### [Material supplied]
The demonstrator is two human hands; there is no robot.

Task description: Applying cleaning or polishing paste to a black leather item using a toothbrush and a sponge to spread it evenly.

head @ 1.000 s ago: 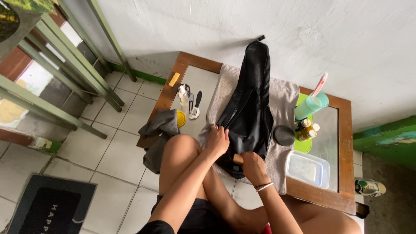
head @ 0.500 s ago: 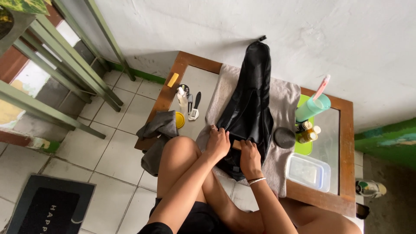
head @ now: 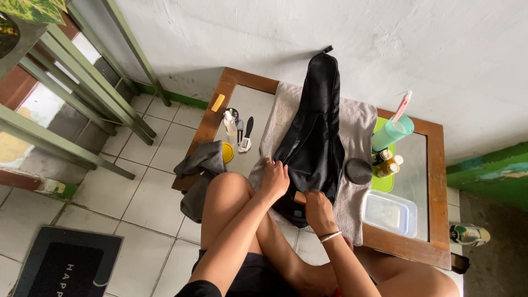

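We look down on a low wooden surface point(head: 434, 165) against a white wall, with a long black bag point(head: 314, 132) lying lengthwise on a grey towel point(head: 360, 124) spread across its middle. Our left hand point(head: 273, 180) rests on the bag's near left edge, fingers point(head: 269, 164) curled narrow and pressing the fabric down. Our right hand point(head: 317, 210) sits just beside it at the bag's near end, fingers closed around a small wooden brush point(head: 300, 197) that touches the bag; only the brush's tan back shows. A bracelet point(head: 330, 237) circles the right wrist. Left of the towel lie a small white bottle point(head: 229, 122), a black-handled tool point(head: 246, 135) and a yellow lid point(head: 227, 152), with a grey cloth point(head: 201, 165) hanging over the surface's edge. To the right stand a teal cup point(head: 391, 132), a round black disc point(head: 358, 171) and a clear plastic box point(head: 389, 212).
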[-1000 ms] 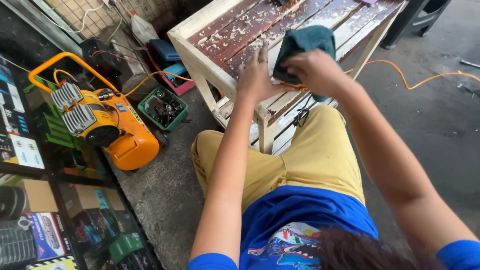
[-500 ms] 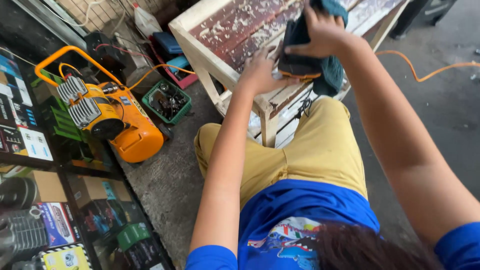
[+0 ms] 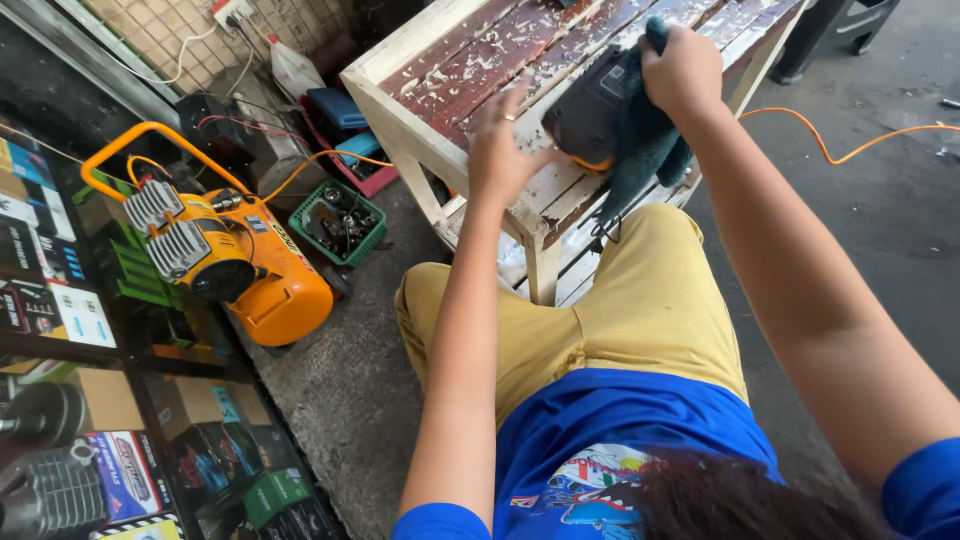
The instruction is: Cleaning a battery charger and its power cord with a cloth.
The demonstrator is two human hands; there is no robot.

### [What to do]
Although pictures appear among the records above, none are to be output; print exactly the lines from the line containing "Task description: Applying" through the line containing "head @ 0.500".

### [Task solution]
Task description: Applying cleaning or polishing paste to a black leather item using a toothbrush and a sponge to spread it evenly.

head @ 1.000 s ago: 
head @ 0.500 s ago: 

This exercise requires no additional answer.